**EXERCISE BRIEF**
Whenever a line in the data holds the string "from", copy that line.

**DATA EXTRACT**
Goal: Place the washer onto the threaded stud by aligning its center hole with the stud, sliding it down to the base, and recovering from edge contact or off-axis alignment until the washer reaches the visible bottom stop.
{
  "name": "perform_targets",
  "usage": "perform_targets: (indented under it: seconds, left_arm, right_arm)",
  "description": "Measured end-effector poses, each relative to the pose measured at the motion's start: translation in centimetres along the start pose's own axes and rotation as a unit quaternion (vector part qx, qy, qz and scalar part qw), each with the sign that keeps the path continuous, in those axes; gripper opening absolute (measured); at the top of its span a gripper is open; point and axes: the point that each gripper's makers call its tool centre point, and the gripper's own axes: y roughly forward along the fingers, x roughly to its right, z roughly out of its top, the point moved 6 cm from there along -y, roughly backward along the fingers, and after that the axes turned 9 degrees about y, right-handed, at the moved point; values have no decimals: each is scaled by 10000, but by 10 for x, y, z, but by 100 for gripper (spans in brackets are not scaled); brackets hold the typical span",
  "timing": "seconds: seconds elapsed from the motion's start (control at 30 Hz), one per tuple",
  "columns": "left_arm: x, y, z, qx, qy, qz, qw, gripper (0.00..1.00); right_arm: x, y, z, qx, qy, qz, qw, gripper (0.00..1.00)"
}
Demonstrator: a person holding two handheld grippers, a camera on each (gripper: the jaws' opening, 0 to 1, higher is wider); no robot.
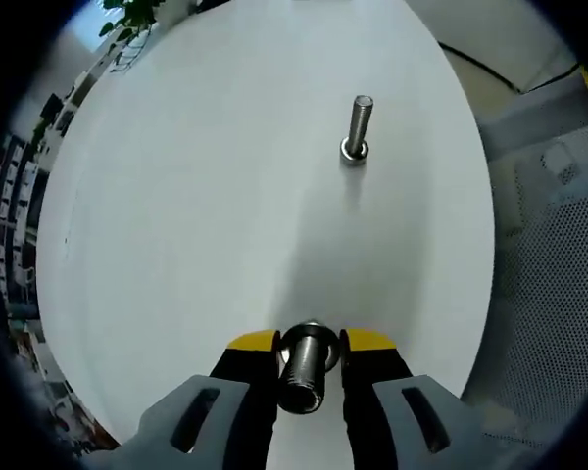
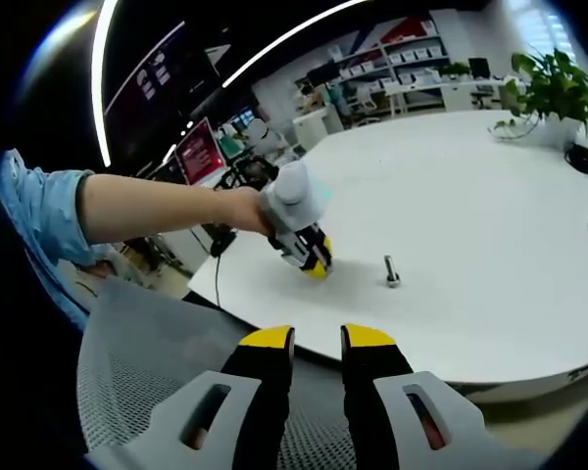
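With our left gripper [image 1: 310, 354] pinching a threaded stud [image 1: 305, 377] and our right gripper [image 2: 317, 338] slightly spread and empty, any tilt risks off-axis contact at the bolt [image 1: 357, 128] ahead.

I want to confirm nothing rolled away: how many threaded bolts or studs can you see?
2. One stud stands upright on the white table; a second threaded piece is clamped in the left tool. Others may be hidden.
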Motion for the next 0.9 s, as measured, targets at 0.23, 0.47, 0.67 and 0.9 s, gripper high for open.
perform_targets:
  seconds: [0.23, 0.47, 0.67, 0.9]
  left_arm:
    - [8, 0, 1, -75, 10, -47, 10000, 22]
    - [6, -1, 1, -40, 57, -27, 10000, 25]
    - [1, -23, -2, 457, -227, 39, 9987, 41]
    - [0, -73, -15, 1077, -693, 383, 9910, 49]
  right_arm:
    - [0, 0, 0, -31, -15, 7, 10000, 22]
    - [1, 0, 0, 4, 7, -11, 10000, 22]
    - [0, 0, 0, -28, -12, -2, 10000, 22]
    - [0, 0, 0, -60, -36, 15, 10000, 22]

**TASK ANSWER**
Goal: Place the washer onto the threaded stud by aligning its center hole with the stud, sliding it down to the base, and recovering from edge contact or off-axis alignment until the washer reaches the visible bottom stop.
  "description": "Measured end-effector poses, each relative to the pose measured at the motion's start: translation in centimetres along the start pose's own axes and rotation as a unit quaternion (vector part qx, qy, qz and scalar part qw), each with the sign that keeps the path continuous, in those axes; gripper opening absolute (measured); at the top of its span a gripper is open; point and axes: the point that each gripper's makers call its tool centre point, and the gripper's own axes: y roughly forward along the fingers, x roughly to its right, z roughly out of its top, the point moved 6 cm from there along -y, roughly backward along the fingers, and after that the axes turned 9 degrees about y, right-handed, at the moved point; values have no decimals: each is scaled by 10000, but by 10 for x, y, z, but by 100 for gripper (spans in brackets are not scaled); brackets hold the typical span",
  "timing": "seconds: seconds elapsed from the motion's start (control at 30 Hz), one per tuple",

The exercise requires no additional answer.